Wednesday, May 23, 2007

A lot of spam targeted at my Exchange server




I have seen more often these days, people asking about how to stop spammers, or make Exchange a little bit stronger for defending itself for this endless spam war. Receiving blank messages or spam makes a business valuable time and resources waste, and top of that we have to deal with angry managers and unhappy users. I have decided to put some notes together for those who need some guides in order to achieve goal of making Exchange a little bit more secure and strong.. I have already mentioned about Exchange 2007 and new Role based administration model, and how strong 64Bit Exchange is in my several previous blogs, read it here you will learn a lot and hopefully move into Exchange 2007 as soon as possible. Especially read and do research about Edge transport server and Exchange ForeFront technologies.

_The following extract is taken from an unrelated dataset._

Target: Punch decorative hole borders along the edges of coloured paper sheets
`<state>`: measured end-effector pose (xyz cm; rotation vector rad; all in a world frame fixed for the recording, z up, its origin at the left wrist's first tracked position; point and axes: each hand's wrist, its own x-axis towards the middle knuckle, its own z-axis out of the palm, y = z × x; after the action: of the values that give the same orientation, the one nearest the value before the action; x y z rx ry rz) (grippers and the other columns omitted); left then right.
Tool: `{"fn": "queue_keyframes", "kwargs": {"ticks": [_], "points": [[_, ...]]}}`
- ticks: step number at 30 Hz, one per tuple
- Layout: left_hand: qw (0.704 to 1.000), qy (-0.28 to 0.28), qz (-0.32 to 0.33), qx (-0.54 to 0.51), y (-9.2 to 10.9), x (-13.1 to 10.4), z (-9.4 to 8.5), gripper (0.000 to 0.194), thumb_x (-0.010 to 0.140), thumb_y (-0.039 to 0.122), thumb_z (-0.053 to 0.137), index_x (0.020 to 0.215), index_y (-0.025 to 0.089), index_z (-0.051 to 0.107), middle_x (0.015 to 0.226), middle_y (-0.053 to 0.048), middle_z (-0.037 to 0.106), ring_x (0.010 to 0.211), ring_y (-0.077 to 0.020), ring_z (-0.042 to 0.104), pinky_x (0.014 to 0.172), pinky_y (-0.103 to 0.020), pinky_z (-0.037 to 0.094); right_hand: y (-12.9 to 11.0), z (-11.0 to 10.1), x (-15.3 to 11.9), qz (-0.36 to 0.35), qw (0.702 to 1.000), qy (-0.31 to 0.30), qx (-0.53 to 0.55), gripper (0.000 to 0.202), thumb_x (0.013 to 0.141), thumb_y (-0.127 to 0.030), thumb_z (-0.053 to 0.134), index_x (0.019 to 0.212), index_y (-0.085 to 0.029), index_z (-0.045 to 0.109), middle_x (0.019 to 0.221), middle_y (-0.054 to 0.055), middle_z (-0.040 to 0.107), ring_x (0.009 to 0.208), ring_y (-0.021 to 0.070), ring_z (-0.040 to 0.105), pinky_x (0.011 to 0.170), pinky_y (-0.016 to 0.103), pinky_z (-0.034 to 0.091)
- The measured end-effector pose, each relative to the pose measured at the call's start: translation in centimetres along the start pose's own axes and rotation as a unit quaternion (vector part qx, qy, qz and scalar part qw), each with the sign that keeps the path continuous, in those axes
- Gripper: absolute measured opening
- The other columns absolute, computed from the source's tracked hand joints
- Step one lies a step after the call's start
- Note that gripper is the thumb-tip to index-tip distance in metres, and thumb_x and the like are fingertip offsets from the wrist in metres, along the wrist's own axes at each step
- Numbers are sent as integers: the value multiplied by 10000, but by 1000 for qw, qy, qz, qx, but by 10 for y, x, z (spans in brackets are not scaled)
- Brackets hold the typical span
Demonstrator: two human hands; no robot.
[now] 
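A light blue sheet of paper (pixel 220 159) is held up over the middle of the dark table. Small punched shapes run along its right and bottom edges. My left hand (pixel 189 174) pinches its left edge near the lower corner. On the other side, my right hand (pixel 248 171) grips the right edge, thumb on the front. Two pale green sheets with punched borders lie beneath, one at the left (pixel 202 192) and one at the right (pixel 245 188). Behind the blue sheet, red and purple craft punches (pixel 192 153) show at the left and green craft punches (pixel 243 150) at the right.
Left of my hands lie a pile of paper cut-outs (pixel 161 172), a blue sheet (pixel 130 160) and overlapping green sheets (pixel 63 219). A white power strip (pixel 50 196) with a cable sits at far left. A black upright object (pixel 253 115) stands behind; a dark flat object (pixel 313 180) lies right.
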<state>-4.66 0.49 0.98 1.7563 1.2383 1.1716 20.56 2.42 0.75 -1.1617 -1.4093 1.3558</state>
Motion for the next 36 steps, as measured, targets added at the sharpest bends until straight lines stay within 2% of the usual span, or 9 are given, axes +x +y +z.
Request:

Goals and Objectives listed below.

  • Use IMF Microsoft Intelligent Message Filter, it is FREE
  • Use antivirus and spam software with your exchange server, I am little bias and like Trend Micro in this matter, Trend is doing great job, if you are corporate than you may want to implement hardware solution, Iron port, Barracuda, end etc.
  • Enable Sender filtering
  • Enable Filter messages with blank senders
  • Enable Drop connection if address matches filter
  • Add your own domain (whole domain into Block list) I know this will sound weird (- : This won't cause any mail interruption, even though it sounds like it, basically it will stop someone is spoofing a valid address from your company and sending message back inside your Authoritative SMTP domain and making it look like it came from inside
  • Make sure you do not have application within your network; this might break some of the applications which are relaying exchange server to send inbound or outbound e-mails (payroll, or Application server etc) They sit outside of your SMTP domain and send mail back to your SMTP domain, by using an internal SMTP address, even though they are not autherative for your SMTP Domain.
  • Enable Recipient filtering
  • Enable Filter recipients who are not in the Directory
  • Add regularly spammers either Whole domain (@smapmer.com) or single e-mail address (smapmer@spam.com) into block list
  • Download Exchange tools and RUN again your server to make sure it is secure and healthy and you followed Microsoft best practice
  • Go for Exchange 2007 if it is possible it is much stronger and secure if I compare to any other version of Exchange servers, you can eliminate third part Spam solution and even Save $$$$$$ for your company , while bringing the art of state messaging system into your organization, lower the TCO

We are almost done. A good exchange administrator should check to make sure Spam software is getting updated; as well as file signature is up to date. You don't want to wake up when your boss come to office and telling at you, what is going on I am getting a lot of spams. Prepare a good documentation of your own environment; make sure your e-mails Queues are not growing up fast. Turn on some of the basic maintenance Alerts build in exchange. Watch a lot of Webcast/Podcast Exchange 2003 and 2007 series from TechNet.

Also Visit Harold Blog Site

Best Regards

Oz Ozugurlu

4 comments:

Dean T. Uemura said...

Nicely summarized Oz! Many messaging Administrators think of some of these on their own, but haven't seen them all spelled out in a list. Keep up the great work!

Oz Ozugurlu said...

Thanks Dean, it is great to see you here on my blog

Best regards,
oz

Anonymous said...

Hi Oz!

I tried the following method.

[Add your own domain (whole domain into Block list) I know this will sound weird (- : This won't cause any mail interruption, even though it sounds like it, basically it will stop someone is spoofing a valid address from your company and sending message back inside your Authoritative SMTP domain and making it look like it came from inside]

I face the issue whereby I cannot scan documents to my malbox after i added *@mydomain.com under "Sender Filtering".

Kris said...

Any workaround for email addresses not in active directory?